Provided data:
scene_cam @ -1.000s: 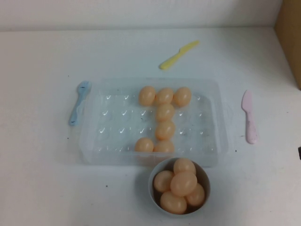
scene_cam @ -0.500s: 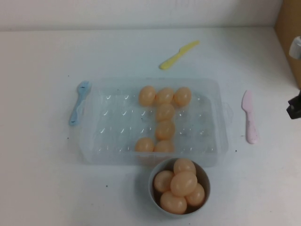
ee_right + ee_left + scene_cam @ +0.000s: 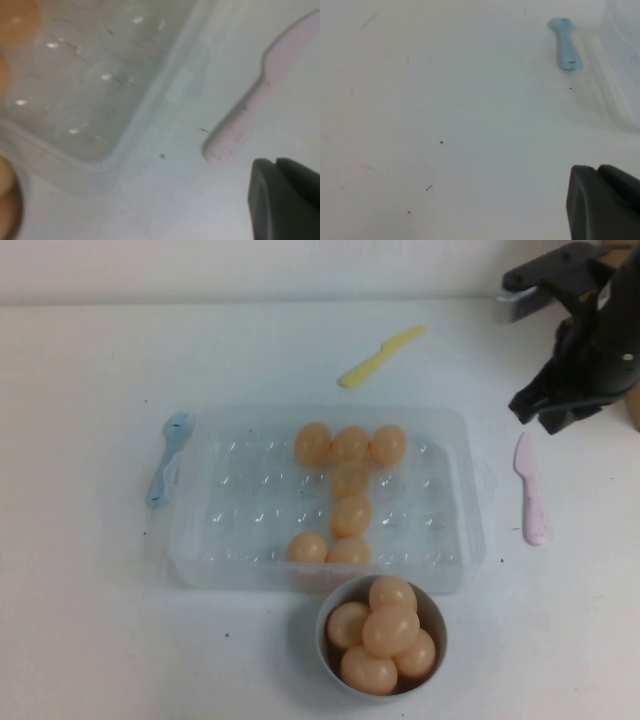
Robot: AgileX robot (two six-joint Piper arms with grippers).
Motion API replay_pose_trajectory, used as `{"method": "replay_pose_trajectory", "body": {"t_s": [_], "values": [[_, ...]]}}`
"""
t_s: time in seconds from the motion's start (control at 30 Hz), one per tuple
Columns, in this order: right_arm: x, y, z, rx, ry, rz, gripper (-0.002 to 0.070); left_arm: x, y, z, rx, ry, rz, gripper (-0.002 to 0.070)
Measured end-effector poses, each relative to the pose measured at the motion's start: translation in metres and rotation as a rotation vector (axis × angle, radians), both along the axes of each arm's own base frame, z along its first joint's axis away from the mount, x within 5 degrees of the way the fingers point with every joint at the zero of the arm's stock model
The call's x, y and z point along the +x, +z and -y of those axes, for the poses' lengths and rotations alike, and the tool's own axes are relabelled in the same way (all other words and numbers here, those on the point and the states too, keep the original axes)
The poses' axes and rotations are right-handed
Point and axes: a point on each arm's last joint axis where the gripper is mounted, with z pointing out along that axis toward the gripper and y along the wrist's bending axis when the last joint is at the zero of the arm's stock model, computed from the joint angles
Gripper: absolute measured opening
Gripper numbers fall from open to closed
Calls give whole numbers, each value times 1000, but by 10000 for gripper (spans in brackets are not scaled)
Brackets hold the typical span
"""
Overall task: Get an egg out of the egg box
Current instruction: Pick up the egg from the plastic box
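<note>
Seven eggs, including the egg (image 3: 351, 516) mid-column, sit in the egg box (image 3: 200, 540). The right gripper (image 3: 555, 405) hangs above the box's far right corner; its opening I cannot tell. The left gripper (image 3: 605, 200), opening unclear, lies left of the box.

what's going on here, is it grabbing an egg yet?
Not yet. The right end effector is in the air above the table's far right, over the pink knife, holding nothing and not yet over the egg box. Seven eggs sit in the box's cups; a bowl in front holds five more. The left end effector is over bare table left of the blue spoon, idle.
</note>
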Motion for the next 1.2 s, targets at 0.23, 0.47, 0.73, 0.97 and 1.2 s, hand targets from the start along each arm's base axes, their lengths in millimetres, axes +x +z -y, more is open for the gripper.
{"method": "replay_pose_trajectory", "body": {"t_s": [0.23,0.47,0.73,0.97,1.2], "values": [[9,-3,-37,225,32,-18,-17,0,0,0,0,0,0,-5],[24,-11,-44,197,113,-46,-17,0,0,0,0,0,0,-5],[38,-27,-58,113,116,-51,-14,0,0,0,0,0,0,-5],[42,-45,-88,124,172,-53,227,0,0,0,0,0,0,-5],[56,-57,-102,168,126,14,438,0,0,0,0,0,0,-5]]}}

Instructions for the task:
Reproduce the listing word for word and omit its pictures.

Completed exercise:
scene_cam @ -1.000s: 
scene_cam @ -0.500s: 
ee_right + ee_left + scene_cam @ +0.000s: 
Robot: AgileX robot (two six-joint Piper arms with grippers).
Motion API replay_pose_trajectory, used as `{"method": "replay_pose_trajectory", "body": {"t_s": [_], "values": [[_, ...]]}}`
"""
t_s: time in seconds from the motion's start (control at 30 Hz), one per tuple
Columns, in this order: right_arm: x, y, z, rx, ry, rz, gripper (-0.002 to 0.070); left_arm: x, y, z, rx, ry, rz, gripper (-0.002 to 0.070)
Measured end-effector poses, each relative to the pose measured at the motion's start: translation in metres and rotation as a rotation vector (axis × angle, radians), both along the axes of each arm's own base frame, z along its first joint's axis away from the mount, x within 5 degrees of the way the fingers point with every joint at the zero of the arm's stock model
The call's x, y and z point along the +x, +z and -y of those axes, for the poses' lengths and rotations alike, and the tool's own axes are relabelled in the same way (all other words and numbers here, those on the point and the states too, keep the original axes)
The poses' axes and rotations are right-handed
Point and axes: a point on each arm's last joint axis where the gripper is mounted, with z pointing out along that axis toward the gripper and y along the wrist's bending axis when the last joint is at the zero of the arm's stock model, computed from the joint angles
Gripper: absolute measured opening
Gripper numbers fall from open to closed
Calls give whole numbers, each value times 1000, but by 10000 for gripper (spans in brackets are not scaled)
Brackets hold the typical span
"""
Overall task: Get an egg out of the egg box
Current instruction: Pick up the egg from the plastic box
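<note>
Seven eggs, including the egg (image 3: 351, 516) mid-column, sit in the egg box (image 3: 200, 540). The right gripper (image 3: 555, 405) hangs above the box's far right corner; its opening I cannot tell. The left gripper (image 3: 605, 200), opening unclear, lies left of the box.

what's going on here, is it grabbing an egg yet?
Not yet. The right end effector is in the air above the table's far right, over the pink knife, holding nothing and not yet over the egg box. Seven eggs sit in the box's cups; a bowl in front holds five more. The left end effector is over bare table left of the blue spoon, idle.
</note>
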Motion for the next 1.2 s, targets at 0.23, 0.47, 0.73, 0.97 and 1.2 s, hand targets from the start along each arm's base axes, their lengths in millimetres, axes +x +z -y, more is open for the gripper.
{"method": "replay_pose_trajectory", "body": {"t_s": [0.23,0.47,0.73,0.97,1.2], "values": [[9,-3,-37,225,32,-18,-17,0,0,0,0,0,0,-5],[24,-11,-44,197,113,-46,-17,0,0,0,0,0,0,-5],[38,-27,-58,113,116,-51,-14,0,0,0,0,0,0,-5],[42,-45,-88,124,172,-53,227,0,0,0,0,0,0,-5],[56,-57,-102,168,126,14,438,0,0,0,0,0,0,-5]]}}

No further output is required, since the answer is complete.